What you have to do: Reproduce every line of the data, exactly and without its pictures.
[Supplied material Boundary: Start]
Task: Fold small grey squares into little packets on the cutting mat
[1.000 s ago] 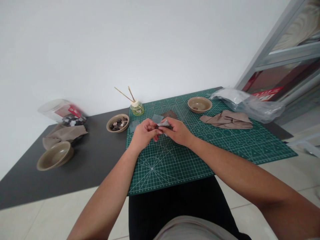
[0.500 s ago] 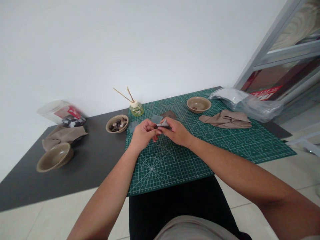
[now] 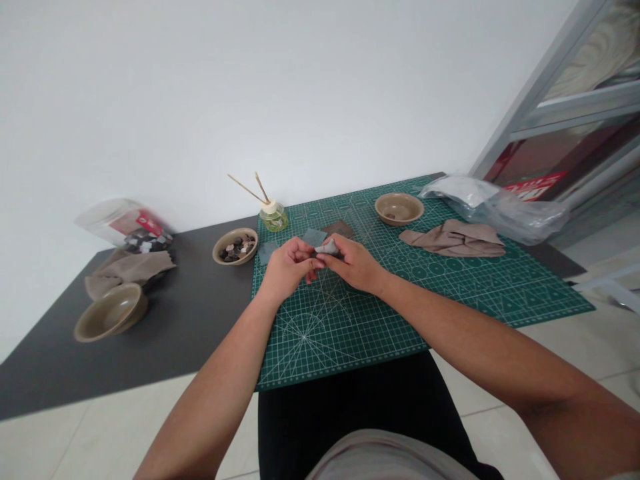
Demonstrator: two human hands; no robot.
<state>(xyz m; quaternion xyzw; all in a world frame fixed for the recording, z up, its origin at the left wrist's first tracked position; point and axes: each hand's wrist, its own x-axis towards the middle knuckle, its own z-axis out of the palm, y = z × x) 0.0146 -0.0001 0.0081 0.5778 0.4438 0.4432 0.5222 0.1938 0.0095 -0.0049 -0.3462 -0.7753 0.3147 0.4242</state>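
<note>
Over the green cutting mat (image 3: 400, 313) my left hand (image 3: 286, 268) and my right hand (image 3: 355, 263) meet, fingers pinched together. Between them sits a small folded grey piece (image 3: 327, 248), probably sandpaper or cloth, gripped by the right fingers; something small may be hidden inside it. The left fingertips press against its near end. Just behind the hands lie small grey squares (image 3: 314, 237) and a brown square (image 3: 339, 229) flat on the mat.
A bowl of dark and pale small pieces (image 3: 235, 246) stands left of the mat, a reed diffuser bottle (image 3: 273, 215) behind it. An empty bowl (image 3: 111, 312), a beige cloth (image 3: 127, 267) and a tipped plastic jar (image 3: 123, 224) lie far left. Another bowl (image 3: 399, 208), a cloth (image 3: 455, 239) and a plastic bag (image 3: 495, 207) are at right.
Hardly anything differs; the fingers shift the grey piece very slightly while both hands stay in place.
</note>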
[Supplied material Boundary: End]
Problem solution:
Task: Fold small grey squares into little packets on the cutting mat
[1.000 s ago] 
[0.500 s ago] 
[now] 
Demonstrator: two human hands; no robot.
<state>(xyz m; quaternion xyzw; all in a world frame fixed for the recording, z up, its origin at the left wrist's first tracked position; point and axes: each hand's wrist, its own x-axis towards the middle knuckle, its own z-axis out of the palm, y = z × x) 0.0146 -0.0001 0.0081 0.5778 0.4438 0.4432 0.5222 0.1938 0.0095 -0.0049 -0.3462 -0.7753 0.3147 0.4242</state>
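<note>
Over the green cutting mat (image 3: 400, 313) my left hand (image 3: 286, 268) and my right hand (image 3: 355, 263) meet, fingers pinched together. Between them sits a small folded grey piece (image 3: 327, 248), probably sandpaper or cloth, gripped by the right fingers; something small may be hidden inside it. The left fingertips press against its near end. Just behind the hands lie small grey squares (image 3: 314, 237) and a brown square (image 3: 339, 229) flat on the mat.
A bowl of dark and pale small pieces (image 3: 235, 246) stands left of the mat, a reed diffuser bottle (image 3: 273, 215) behind it. An empty bowl (image 3: 111, 312), a beige cloth (image 3: 127, 267) and a tipped plastic jar (image 3: 123, 224) lie far left. Another bowl (image 3: 399, 208), a cloth (image 3: 455, 239) and a plastic bag (image 3: 495, 207) are at right.
Hardly anything differs; the fingers shift the grey piece very slightly while both hands stay in place.
</note>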

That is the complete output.